None whatsoever. So opt out.

Though, with your hysterical fear, it might be better for your kids.

I tell mine to avoid the kids that don't take sex ed like the plague.


----------



## dilloduck (Sep 11, 2008)

Silence said:


> OPT OUT OF THE CLASS FOR YOUR KID YOU DUMB FUCK!  what is it about your sexual hang up that you think it's wrong for OTHER parents to want sex education taught in school?
> 
> No one is saying your child MUST attend these classes... and obama said CLEARLY "I WILL TEACH THEM" FIRST MORALS..et al... now you can ignore what he said all you want but that's what he said and he clearly said YOU SHOULD TEACH THEM HOW TO MAKE GOOD DECISIONS... YOU as in the PARENT!
> 
> ...



no--sex education was put in schools because parents were to afraid to do it and liberals wanted it to be taught in a particular way.
If a school taught abstinence, liberals would flip out.
I'll make you a deal-----if all schools teach is abstinence I'm all for it.
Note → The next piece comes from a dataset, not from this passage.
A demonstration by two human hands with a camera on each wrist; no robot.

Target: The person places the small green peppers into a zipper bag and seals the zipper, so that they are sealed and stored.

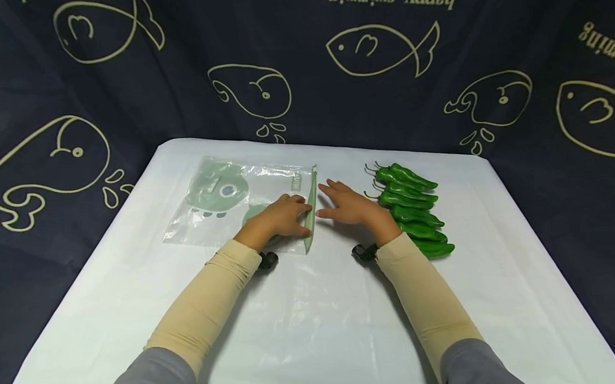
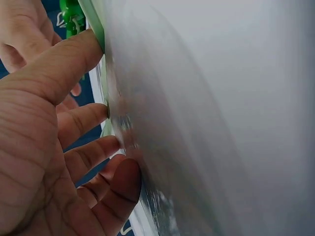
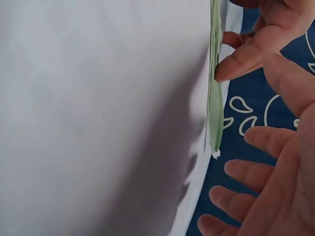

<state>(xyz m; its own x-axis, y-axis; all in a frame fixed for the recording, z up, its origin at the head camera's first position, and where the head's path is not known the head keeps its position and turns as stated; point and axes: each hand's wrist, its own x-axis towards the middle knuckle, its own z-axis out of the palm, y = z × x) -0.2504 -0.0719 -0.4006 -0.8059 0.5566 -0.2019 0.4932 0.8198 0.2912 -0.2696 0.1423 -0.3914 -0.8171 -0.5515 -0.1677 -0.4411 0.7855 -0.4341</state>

If all schools tell the parents to teach the importance of teaching their children about sex, I'm all for it.
WTF wedge issue ?  You don't even know what you're talking about.


----------



## del (Sep 11, 2008)

-Cp said:


> Either way - both your argument AND his are moronic..
> 
> How is it - in ANY WAY a "punishment" to have a baby - at ANY age?



well, unless you consider limited educational and economic prospects punishment, or the increased probability of being a single parent household punishment- practically none.

i'm not an Obama supporter, and I've enjoyed busting stones about the whole lipstick thing, i have to ask you-

are you this stupid in real life? you think teen pregnancy is a good thing? you think gov Palin is just thrilled about this? 

get a grip


----------



## dilloduck (Sep 11, 2008)

Ravi said:


> None whatsoever. So opt out.
> 
> Though, with your hysterical fear, it might be better for your kids.
> 
> I tell mine to avoid the kids that don't take sex ed like the plague.



fine--have your kids opt out of religous classes in school.


----------



## AllieBaba (Sep 11, 2008)

Ravi said:


> If you don't want your kids taught sex education at school, make a phone call and tell the school.
> 
> Why is this so difficult for you?



Sex ed is one thing. I have no problem with my 11 year old girl having a class where the form and function of her body is taught, and my 14 year old being taught how babies are made.

As far as teaching children where and how to obtain and use contraceptives, the "truth" about abortion, and homosexuality...all with a "it's okay" attitude,  screw that. Teach it to your own kids. It doesn't belong in the classroom any more than Hail Mary belongs in the classroom. If you want it, send your kids to a private school that specializes in teaching your children the nitty gritty about every form of sex there is, and gives instructions for each and every sex act.


----------



## dilloduck (Sep 11, 2008)

Ravi said:


> None whatsoever. So opt out.
> 
> Though, with your hysterical fear, it might be better for your kids.
> 
> I tell mine to avoid the kids that don't take sex ed like the plague.



it's a public school--why should anything go on there that my child should have to "opt out" of ?



> I tell mine to avoid the kids that don't take sex ed like the plague.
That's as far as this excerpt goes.